◆ RAW DATA:
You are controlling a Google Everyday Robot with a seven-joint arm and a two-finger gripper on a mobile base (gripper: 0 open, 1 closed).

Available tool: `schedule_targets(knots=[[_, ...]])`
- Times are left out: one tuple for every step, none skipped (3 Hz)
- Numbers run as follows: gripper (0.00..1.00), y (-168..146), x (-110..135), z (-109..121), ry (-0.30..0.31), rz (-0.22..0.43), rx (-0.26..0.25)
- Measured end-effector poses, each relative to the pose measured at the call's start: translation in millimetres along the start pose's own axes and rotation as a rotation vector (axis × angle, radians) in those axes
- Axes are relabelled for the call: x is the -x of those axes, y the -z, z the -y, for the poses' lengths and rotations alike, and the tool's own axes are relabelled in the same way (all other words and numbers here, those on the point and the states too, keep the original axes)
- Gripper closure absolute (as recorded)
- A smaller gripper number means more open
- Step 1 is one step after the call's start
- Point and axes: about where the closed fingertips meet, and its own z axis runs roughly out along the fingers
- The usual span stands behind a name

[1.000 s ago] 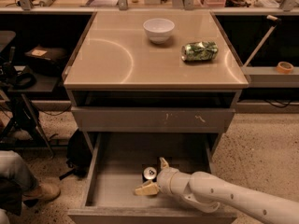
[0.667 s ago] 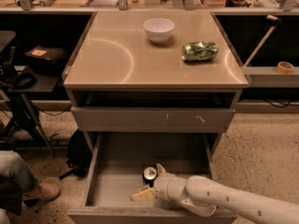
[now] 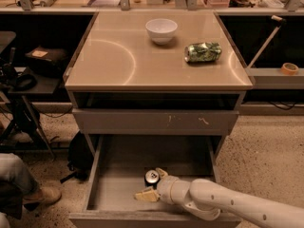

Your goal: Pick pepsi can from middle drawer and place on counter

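The pepsi can [image 3: 151, 177], dark with a silver lid, stands upright on the floor of the open middle drawer [image 3: 118, 160], near its middle. My gripper [image 3: 153, 185] reaches into the drawer from the lower right on a white arm. Its two tan fingers are spread open, one behind the can and one in front of it to the left, so the can sits between them. The beige counter [image 3: 123, 61] tops the grey cabinet above.
A white bowl [image 3: 161, 30] and a green can [image 3: 203, 52] lying on its side rest on the counter. A shut drawer face with pale scratches [image 3: 156, 121] sits above the open drawer. A person's leg and shoe [image 3: 28, 189] are at the lower left.
My gripper has moved slightly left and forward in the drawer, closing around the can's position. The can has not moved.
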Motion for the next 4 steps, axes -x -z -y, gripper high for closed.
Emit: schedule_targets(knots=[[0.42,0.0,0.0,0.0,0.0,0.0,0.0],[0.65,0.0,0.0,0.0,0.0,0.0,0.0],[0.88,3.0,-8.1,0.0,-0.023,-0.016,0.017],[1.0,26.8,6.2,22.9,-0.033,-0.017,0.032]])
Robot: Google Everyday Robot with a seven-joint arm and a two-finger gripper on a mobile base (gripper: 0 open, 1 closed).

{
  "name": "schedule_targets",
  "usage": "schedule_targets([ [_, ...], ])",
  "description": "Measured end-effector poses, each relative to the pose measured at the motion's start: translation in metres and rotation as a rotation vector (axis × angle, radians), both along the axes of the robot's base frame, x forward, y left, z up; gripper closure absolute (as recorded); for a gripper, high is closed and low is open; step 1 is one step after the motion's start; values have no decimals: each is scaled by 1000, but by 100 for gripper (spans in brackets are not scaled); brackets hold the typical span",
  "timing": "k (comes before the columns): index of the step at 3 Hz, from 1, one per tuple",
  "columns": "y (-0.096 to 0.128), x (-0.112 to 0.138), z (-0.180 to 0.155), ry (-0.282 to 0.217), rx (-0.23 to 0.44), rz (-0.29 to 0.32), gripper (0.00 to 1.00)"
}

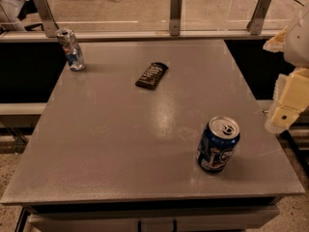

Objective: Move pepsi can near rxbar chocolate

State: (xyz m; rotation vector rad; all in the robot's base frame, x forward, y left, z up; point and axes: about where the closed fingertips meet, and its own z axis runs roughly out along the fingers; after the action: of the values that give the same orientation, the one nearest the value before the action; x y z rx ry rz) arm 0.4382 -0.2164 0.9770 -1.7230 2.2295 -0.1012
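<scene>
Cream hand (284,116) off right edge of table (120,144) — pepsi can (217,144) nearby.

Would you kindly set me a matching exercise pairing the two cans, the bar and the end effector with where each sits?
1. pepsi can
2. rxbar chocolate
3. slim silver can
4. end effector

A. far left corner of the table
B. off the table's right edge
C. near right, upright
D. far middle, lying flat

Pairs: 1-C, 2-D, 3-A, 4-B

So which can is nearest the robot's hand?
The blue pepsi can, front right, near the gripper at the right edge; the slim silver can stands back left.
</scene>
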Motion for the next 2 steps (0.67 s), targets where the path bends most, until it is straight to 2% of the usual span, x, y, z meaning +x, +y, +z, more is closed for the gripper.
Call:
schedule_targets([
  [1, 0, 0, 0, 0, 0, 0, 0],
  [2, 15, -7, -15, 41, 67, 72, 0],
])
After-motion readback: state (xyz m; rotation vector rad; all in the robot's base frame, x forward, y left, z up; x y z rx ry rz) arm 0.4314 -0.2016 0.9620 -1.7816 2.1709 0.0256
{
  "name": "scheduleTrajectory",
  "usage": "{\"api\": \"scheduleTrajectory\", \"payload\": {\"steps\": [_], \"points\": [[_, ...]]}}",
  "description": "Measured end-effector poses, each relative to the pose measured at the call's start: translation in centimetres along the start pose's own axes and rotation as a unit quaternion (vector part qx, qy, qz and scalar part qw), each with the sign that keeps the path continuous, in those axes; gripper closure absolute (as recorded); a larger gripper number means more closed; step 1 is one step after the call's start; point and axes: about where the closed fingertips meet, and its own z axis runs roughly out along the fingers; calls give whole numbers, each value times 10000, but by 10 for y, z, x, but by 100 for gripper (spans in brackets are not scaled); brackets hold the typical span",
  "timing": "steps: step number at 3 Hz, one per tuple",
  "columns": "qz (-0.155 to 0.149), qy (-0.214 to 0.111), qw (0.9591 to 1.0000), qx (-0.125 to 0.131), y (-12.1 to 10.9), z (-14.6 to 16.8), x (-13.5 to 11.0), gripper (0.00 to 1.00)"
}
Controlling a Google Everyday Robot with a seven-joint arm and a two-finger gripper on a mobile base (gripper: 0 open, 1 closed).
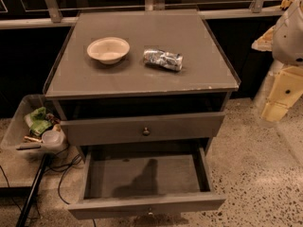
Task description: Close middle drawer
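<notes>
The middle drawer (147,205) of the grey cabinet is pulled far out toward me. Its inside (142,174) is bare, and its small round knob (150,212) sits on the narrow front at the bottom edge of the view. The taller-fronted top drawer (142,129) above it stands slightly out, with its own knob (146,131). My gripper (275,111) hangs at the far right, beside the cabinet's right side, at about the height of the top drawer and well apart from both drawers.
A white bowl (108,49) and a crushed silver can (163,59) lie on the cabinet top (142,79). A clear bin (28,126) with litter stands at the left, with cables (61,174) on the floor. Speckled floor lies at the right.
</notes>
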Motion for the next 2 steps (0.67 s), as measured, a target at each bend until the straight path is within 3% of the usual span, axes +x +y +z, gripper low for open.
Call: {"api": "scheduleTrajectory", "payload": {"steps": [2], "points": [[-56, -200, 9998, -46, 12, 9, -1, 0]]}}
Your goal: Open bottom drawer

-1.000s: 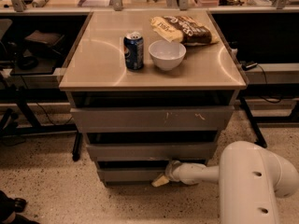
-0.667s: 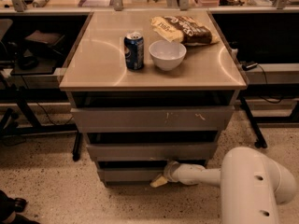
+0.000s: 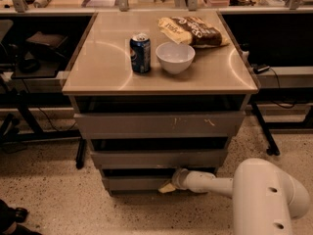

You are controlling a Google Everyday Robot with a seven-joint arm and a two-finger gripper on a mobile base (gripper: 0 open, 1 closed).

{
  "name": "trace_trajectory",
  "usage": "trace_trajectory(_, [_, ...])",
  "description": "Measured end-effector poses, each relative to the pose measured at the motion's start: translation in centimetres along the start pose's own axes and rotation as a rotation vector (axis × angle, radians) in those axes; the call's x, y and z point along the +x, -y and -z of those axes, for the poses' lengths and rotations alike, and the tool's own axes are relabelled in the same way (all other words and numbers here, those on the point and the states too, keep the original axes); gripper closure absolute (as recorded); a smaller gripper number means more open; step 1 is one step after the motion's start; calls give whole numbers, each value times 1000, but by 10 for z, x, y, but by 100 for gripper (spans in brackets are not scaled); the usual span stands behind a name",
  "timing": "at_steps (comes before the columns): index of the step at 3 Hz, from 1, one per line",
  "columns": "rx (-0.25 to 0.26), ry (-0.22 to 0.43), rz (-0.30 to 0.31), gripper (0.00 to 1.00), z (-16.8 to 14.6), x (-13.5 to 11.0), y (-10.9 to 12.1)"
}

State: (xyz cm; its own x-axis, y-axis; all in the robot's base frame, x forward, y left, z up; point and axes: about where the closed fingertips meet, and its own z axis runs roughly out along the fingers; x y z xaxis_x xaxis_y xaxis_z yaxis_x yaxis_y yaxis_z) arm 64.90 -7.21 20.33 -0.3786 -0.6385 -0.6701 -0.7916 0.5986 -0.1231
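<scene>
A white arm (image 3: 210,184) reaches low across the floor to the bottom drawer (image 3: 132,182), the lowest of three grey fronts under the desk (image 3: 107,75). The claw (image 3: 167,187) sits against the drawer's right part; open or closed cannot be told. Above stand a can (image 3: 140,53), bowl (image 3: 175,57) and snack bag (image 3: 193,31).

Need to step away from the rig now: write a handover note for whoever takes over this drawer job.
Gripper: low down, at the front of the plain grey bottom drawer, towards its right; arm reaches in from the right.
Drawer: lowest of three in the grey cabinet; does not look pulled out.
Done: approach.
Left: pull it open.
On top: blue drinks can, white round bowl, brown snack bag.
</scene>
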Motion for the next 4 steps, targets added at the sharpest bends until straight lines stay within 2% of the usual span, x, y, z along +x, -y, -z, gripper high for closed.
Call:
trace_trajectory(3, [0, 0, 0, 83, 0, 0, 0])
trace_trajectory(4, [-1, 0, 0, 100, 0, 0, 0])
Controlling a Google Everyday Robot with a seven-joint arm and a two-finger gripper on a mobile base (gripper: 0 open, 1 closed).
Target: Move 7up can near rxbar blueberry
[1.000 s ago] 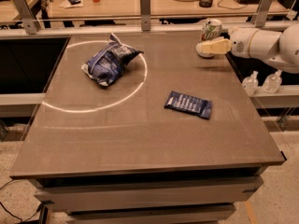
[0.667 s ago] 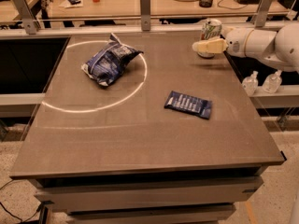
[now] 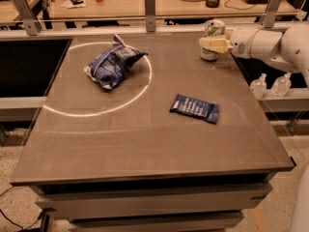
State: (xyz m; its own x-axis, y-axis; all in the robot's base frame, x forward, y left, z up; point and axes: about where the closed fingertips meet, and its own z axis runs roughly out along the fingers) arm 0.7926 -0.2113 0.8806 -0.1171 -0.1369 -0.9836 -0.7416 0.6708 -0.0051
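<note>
The 7up can is white with green markings and a silver top. It stands upright at the far right of the table. My gripper reaches in from the right on a white arm. It sits at the can's mid-height and covers part of its front. The rxbar blueberry is a flat dark blue wrapper. It lies on the table to the right of the middle, well in front of the can and apart from it.
A puffy blue-and-white chip bag lies at the far left, inside a white ring of light. Two small bottles stand on a ledge off the table's right side. A rail with posts runs along the far edge.
My gripper has moved a little to the left at the can. The can seems to have shifted slightly left with it. The bar and the bag have not moved.
</note>
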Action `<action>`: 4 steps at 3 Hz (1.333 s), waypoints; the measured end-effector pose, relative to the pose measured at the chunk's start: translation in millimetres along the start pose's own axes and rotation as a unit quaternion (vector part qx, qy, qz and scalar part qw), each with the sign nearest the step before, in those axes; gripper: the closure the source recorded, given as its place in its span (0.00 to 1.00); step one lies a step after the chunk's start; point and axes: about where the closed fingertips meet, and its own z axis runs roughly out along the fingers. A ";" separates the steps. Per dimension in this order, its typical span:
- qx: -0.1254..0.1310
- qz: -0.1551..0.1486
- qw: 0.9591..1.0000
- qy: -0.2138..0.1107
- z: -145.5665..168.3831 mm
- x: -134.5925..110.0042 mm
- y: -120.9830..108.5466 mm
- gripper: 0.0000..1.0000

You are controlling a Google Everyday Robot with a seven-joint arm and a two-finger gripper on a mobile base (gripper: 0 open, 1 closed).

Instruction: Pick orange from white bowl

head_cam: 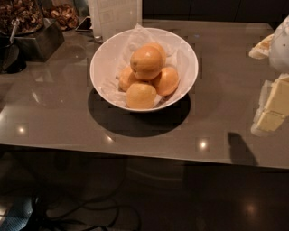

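Observation:
The white bowl stands on the glossy grey table, lined with crumpled white paper. It holds several yellow-orange fruits in a pile. The orange, the largest and palest, lies on top of the pile in the middle of the bowl. Smaller fruits lie below and around it, one at the front and a deeper-orange one at the right. My gripper shows at the right edge of the camera view, pale yellow and white, well to the right of the bowl and apart from it.
A metal box and dishes of dark dried food stand at the back left. A white upright card stands just behind the bowl. The table's front edge runs across the view, with dark floor and cables below.

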 end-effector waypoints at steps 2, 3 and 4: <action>-0.007 0.014 0.999 -0.046 1.9 -11.7 -8.9 0.00; -0.029 0.019 0.993 -0.114 7.8 -35.8 -27.8 0.00; -0.046 0.006 0.987 -0.155 10.0 -63.1 -47.2 0.00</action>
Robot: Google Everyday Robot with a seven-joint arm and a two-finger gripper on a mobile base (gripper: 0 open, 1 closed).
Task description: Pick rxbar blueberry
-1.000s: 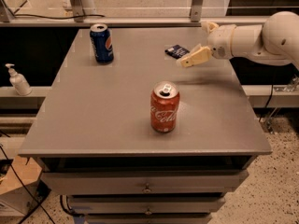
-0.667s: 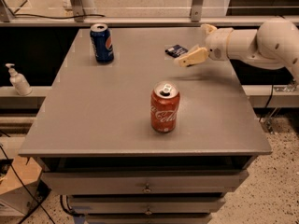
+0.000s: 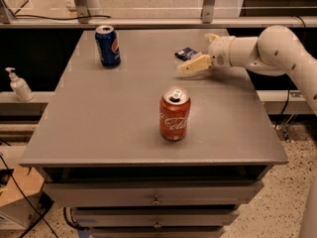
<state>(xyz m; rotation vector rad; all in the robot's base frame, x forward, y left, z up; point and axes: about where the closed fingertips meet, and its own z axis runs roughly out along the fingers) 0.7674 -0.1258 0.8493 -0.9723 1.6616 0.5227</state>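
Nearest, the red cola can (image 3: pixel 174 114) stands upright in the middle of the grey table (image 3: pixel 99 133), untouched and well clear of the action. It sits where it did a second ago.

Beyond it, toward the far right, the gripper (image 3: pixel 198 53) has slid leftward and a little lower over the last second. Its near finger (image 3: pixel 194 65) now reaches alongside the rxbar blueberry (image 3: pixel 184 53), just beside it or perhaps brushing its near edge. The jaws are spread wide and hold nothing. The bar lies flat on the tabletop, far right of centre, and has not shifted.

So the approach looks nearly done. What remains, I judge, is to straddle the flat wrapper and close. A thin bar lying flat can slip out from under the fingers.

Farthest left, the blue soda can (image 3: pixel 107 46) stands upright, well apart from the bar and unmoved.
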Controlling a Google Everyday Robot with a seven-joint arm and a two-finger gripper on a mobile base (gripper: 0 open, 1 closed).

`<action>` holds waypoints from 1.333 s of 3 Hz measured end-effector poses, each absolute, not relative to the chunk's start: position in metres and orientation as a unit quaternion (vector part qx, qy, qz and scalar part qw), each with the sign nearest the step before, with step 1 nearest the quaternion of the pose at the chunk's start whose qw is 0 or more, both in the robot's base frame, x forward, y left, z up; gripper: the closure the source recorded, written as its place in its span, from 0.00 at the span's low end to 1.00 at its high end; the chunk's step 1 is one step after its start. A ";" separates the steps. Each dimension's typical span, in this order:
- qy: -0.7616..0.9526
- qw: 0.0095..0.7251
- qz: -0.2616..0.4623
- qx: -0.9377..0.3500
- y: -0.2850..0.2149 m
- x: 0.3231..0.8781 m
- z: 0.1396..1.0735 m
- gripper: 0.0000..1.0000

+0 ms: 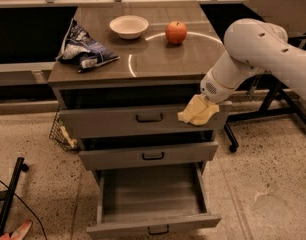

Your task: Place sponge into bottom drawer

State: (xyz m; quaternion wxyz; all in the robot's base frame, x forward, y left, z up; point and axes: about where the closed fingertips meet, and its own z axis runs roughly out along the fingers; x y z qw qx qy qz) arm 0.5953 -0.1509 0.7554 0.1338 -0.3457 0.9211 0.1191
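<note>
The pale yellow sponge [197,111] hangs in my gripper [202,104] in front of the top drawer's right end, above and to the right of the open bottom drawer [152,191]. The gripper is shut on the sponge; its fingers are hidden behind the sponge and my white wrist. The bottom drawer is pulled out, with an empty grey wood-grain interior and a small dark handle on its front. The white arm reaches in from the right.
On the cabinet top sit a red apple [176,32], a white bowl [128,26] and a blue chip bag [83,48]. The top drawer [143,118] and middle drawer [150,155] stand slightly out. A black table leg [273,104] is at right.
</note>
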 end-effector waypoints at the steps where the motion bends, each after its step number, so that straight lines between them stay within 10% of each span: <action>1: 0.929 0.101 0.121 -0.334 -0.149 0.595 0.732 1.00; 4: 0.911 0.057 0.185 -0.365 -0.145 0.552 0.606 1.00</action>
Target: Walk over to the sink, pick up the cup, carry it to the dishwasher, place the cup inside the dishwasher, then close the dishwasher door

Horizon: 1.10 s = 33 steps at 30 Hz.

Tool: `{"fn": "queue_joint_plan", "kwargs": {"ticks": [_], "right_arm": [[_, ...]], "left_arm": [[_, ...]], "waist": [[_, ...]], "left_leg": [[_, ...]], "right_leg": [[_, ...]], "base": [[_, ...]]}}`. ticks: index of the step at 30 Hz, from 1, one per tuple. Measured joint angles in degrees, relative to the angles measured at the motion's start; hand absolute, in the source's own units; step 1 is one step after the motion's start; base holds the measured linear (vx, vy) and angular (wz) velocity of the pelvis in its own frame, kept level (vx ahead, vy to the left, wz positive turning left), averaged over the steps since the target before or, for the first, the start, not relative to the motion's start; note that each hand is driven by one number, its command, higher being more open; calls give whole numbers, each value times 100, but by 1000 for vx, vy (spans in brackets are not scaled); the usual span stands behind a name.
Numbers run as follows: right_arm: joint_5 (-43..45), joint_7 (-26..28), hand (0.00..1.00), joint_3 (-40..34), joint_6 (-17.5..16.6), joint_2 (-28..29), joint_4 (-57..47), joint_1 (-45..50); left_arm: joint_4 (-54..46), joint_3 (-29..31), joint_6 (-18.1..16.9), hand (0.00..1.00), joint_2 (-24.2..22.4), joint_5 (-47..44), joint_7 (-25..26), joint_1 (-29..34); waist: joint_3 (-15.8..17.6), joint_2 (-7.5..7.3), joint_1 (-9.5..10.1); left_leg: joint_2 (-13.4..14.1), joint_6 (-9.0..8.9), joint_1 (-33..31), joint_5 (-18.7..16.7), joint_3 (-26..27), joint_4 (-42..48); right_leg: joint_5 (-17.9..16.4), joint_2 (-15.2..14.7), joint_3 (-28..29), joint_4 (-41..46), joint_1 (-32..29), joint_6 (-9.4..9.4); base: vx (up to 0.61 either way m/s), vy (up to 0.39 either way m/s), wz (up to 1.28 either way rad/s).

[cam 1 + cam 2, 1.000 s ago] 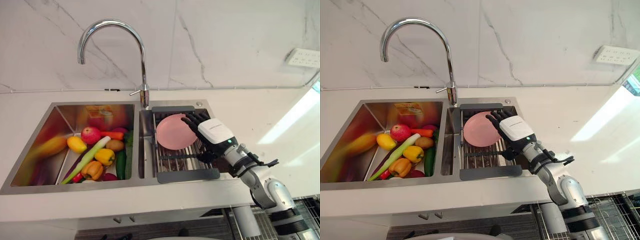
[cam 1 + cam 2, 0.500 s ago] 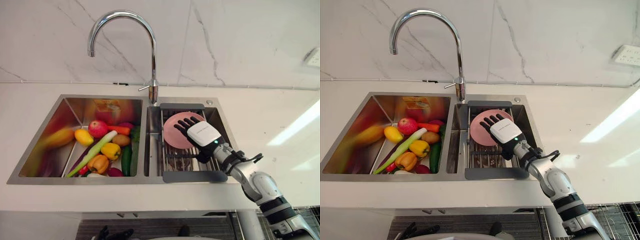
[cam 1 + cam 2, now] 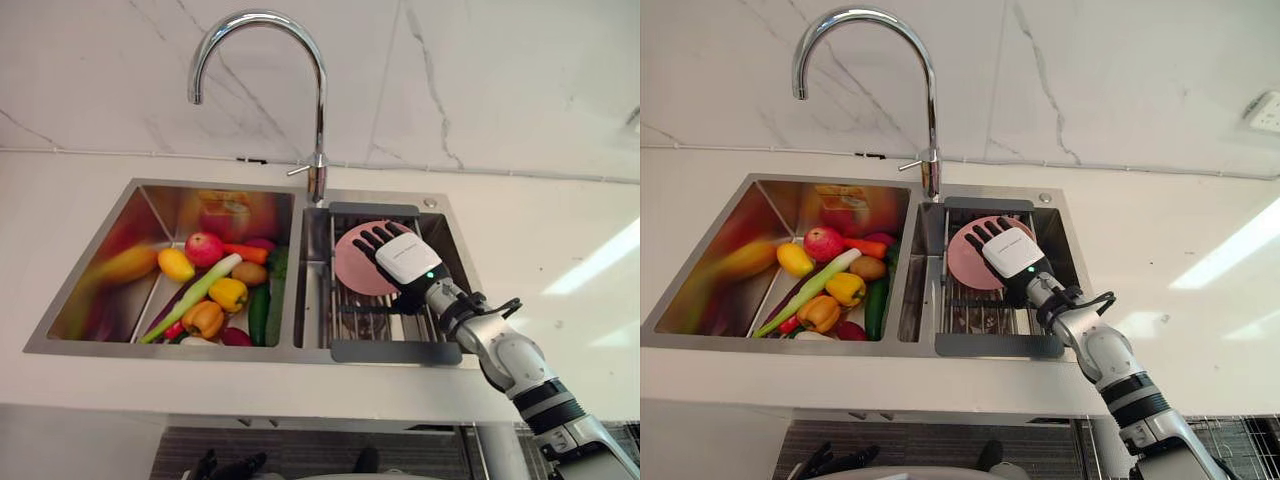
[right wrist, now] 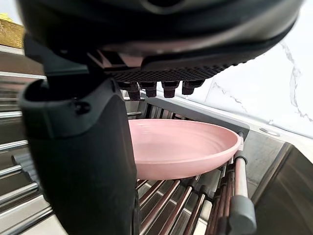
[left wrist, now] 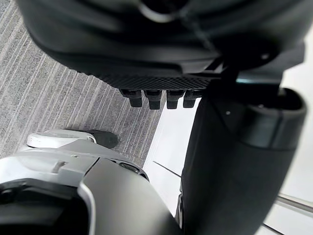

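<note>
Fingers (image 3: pixel 372 238) of the right hand (image 3: pixel 408 260) are stretched out straight and slightly spread, gripping nothing. We see them reaching over the right part of a pink plate (image 3: pixel 349 268), their tips near its far rim. What lies under the hand looks to us like a shallow plate rather than a cup. In the right wrist view the fingers hang just above the plate (image 4: pixel 190 147), with a strip of rack bars visible between the tips and the rim. The thumb (image 4: pixel 83 161) stands apart from them at the plate's near side, and we cannot tell whether it touches. The plate rests tilted on a metal rack (image 3: pixel 385 322) set in the right one of the 2 basins of a steel sink (image 3: pixel 200 352). That sink is sunk into a pale worktop (image 3: pixel 560 240), and a curved tap (image 3: pixel 320 90) rises behind the divider. The left basin holds a pile of produce, well apart from the hand: a red apple (image 3: pixel 204 248), a lemon (image 3: pixel 176 264), a carrot (image 3: pixel 246 253), a yellow pepper (image 3: pixel 229 293), an orange pepper (image 3: pixel 203 318), a cucumber (image 3: pixel 258 314) and a long pale green stalk (image 3: pixel 196 296) lying across them. We find the left hand (image 5: pixel 161 63) in its own wrist view, above grey floor (image 5: pixel 54 107), with its fingers relaxed and holding nothing.
</note>
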Motion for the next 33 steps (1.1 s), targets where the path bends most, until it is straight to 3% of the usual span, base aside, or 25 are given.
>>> {"fn": "queue_joint_plan", "kwargs": {"ticks": [2, 3, 11, 23, 33], "right_arm": [[1, -28, 100, 2, 95, 3, 56, -25], [1, -53, 0, 2, 109, 5, 85, -36], [-13, -301, 0, 92, 336, 30, 489, -124], [-104, -1907, 0, 221, 926, 400, 1645, -443], [400, -2356, 0, 181, 1194, 343, 1848, -579]], "left_arm": [[0, -6, -14, 100, -1, 0, 13, 0], [0, -8, -18, 100, -1, 0, 16, 0], [-22, -25, -102, 100, 0, 215, 204, 3], [-236, -248, -327, 100, -9, 441, 584, 100], [-386, -239, -374, 100, -67, 441, 685, 227]], "waist": [[4, -6, 1], [5, -10, 1], [17, -49, 13], [30, -45, 56], [74, 15, 62]], "left_leg": [[-24, 12, -3, 16, -29, -16], [-31, 15, -6, 19, -36, -18], [-74, 43, -31, 65, -82, -48], [-72, 21, -87, 174, -187, -70], [-5, -51, -205, 229, -235, -61]], "right_leg": [[4, -21, -22, 0, 5, 6], [6, -28, -27, 0, 6, 9], [23, -72, -71, 0, 5, 32], [2, -83, -184, 0, -13, 49], [-16, -35, -269, 0, -98, 17]], "base": [[-13, 34, 6], [-19, 42, 7], [-13, 21, 3], [-21, 7, 3], [-16, 0, 2]]}}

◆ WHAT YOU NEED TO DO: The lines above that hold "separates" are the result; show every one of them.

◆ SOLUTION TO THIS PROBLEM:
Action `<action>`: 4 steps at 3 Hz (1.333 s), waypoints; the measured end-effector pose, relative to the pose measured at the chunk's start: translation in millimetres along the start pose's own axes and rotation as a unit quaternion (vector part qx, qy, qz and scalar part qw), each with the sign nearest the step before, in those axes; gripper: the closure the source recorded, given as its place in its span (0.00 to 1.00); step one lies a step after the chunk's start; point and axes: about where the closed fingertips meet, and its own z axis runs roughly out along the fingers. A ";" separates the steps. Per dimension in this order, its typical span:
`<action>` holds waypoints from 1.333 s of 3 Hz measured end-effector poses, each absolute, not relative to the chunk's start: position in metres and orientation as a unit quaternion (vector part qx, qy, qz and scalar part qw), each with the sign nearest the step before, with step 1 nearest the quaternion of the pose at the chunk's start whose qw is 0 or more, both in the robot's base frame, x forward, y left, z up; gripper: the closure the source recorded, written as its place in its span, from 0.00 at the span's low end to 1.00 at its high end; the chunk's step 1 is one step after its start. A ";" separates the steps. Each dimension's typical span, in this order:

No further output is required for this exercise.